• _Work to be completed_
Please keep to the lines below from the one with "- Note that" through the one with "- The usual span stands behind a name", and restate them word for word, ends included.

• _Saved entries_
.....

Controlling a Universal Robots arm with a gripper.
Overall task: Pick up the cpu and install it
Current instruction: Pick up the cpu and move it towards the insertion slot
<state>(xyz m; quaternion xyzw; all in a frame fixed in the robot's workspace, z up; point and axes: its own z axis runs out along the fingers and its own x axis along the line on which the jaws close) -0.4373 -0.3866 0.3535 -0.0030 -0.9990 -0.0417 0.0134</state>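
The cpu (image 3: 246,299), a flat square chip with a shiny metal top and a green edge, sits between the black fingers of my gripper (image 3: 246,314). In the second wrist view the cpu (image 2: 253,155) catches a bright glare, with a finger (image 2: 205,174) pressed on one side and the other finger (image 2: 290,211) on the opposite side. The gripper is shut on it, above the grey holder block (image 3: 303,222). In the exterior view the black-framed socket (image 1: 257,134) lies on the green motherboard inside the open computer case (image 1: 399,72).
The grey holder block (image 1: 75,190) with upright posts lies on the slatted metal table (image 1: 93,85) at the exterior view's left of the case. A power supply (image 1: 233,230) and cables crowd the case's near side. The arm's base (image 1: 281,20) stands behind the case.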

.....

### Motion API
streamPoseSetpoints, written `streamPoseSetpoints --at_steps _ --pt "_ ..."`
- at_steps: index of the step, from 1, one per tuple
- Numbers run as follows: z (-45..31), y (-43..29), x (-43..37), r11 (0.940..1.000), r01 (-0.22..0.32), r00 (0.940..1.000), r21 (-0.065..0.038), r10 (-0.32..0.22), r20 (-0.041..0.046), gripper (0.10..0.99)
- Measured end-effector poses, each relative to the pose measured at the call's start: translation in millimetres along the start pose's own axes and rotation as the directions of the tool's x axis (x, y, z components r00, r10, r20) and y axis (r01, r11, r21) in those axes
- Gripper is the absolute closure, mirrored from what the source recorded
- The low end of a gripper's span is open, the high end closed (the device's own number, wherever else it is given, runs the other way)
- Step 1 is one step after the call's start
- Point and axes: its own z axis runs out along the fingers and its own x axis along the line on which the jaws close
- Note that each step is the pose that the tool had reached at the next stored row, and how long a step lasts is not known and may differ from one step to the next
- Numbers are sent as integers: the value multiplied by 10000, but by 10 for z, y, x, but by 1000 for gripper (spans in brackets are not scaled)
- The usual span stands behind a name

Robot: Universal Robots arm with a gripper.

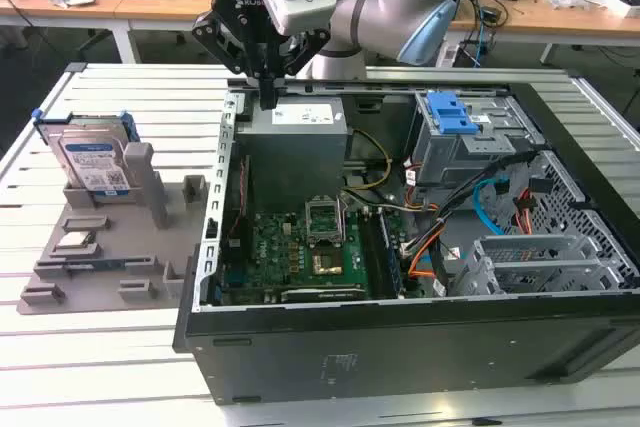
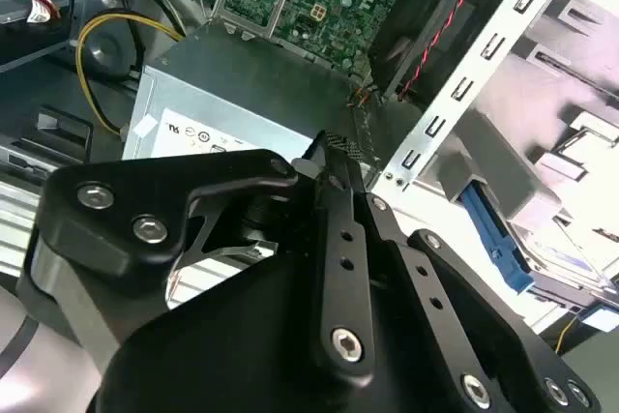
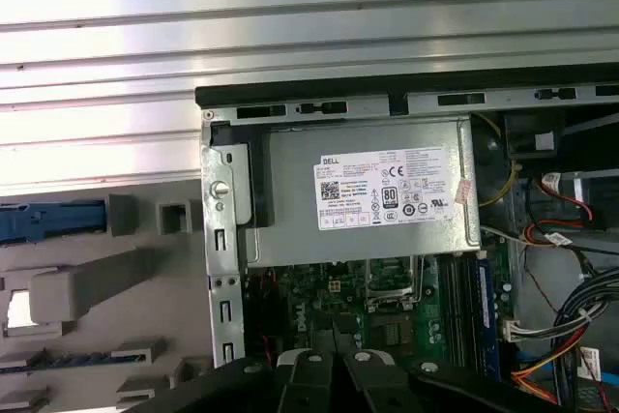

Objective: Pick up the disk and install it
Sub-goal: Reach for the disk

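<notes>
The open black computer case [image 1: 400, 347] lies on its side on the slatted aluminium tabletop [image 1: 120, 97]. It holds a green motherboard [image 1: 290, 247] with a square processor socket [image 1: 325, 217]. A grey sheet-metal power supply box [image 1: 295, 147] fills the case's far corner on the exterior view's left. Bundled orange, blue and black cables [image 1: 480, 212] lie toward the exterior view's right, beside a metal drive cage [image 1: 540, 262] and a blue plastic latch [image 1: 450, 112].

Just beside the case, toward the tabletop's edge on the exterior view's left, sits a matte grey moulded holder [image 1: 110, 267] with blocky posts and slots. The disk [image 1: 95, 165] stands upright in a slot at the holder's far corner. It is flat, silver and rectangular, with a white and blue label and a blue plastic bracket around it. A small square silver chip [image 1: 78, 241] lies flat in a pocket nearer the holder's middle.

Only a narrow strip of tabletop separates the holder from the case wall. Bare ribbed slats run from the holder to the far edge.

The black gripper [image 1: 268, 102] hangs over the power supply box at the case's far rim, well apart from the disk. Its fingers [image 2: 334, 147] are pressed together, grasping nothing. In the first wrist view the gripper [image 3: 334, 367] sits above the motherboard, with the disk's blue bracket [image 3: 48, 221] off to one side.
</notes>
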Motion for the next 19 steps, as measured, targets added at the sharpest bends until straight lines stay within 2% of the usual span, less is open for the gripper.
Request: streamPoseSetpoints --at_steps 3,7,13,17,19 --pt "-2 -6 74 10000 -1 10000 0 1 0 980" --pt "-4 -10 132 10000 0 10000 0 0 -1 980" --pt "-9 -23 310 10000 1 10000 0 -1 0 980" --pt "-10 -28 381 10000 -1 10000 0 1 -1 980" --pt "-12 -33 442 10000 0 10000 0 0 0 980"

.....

• _Task output_
- Note that each step is the pose that the tool had reached at the next stored row, and how long a step lasts is not known and may differ from one step to the next
- Numbers are sent as integers: the value multiplied by 10000, but by 10 for z, y, x, but by 1000 for gripper (spans in brackets are not scaled)
- The usual span stands behind a name

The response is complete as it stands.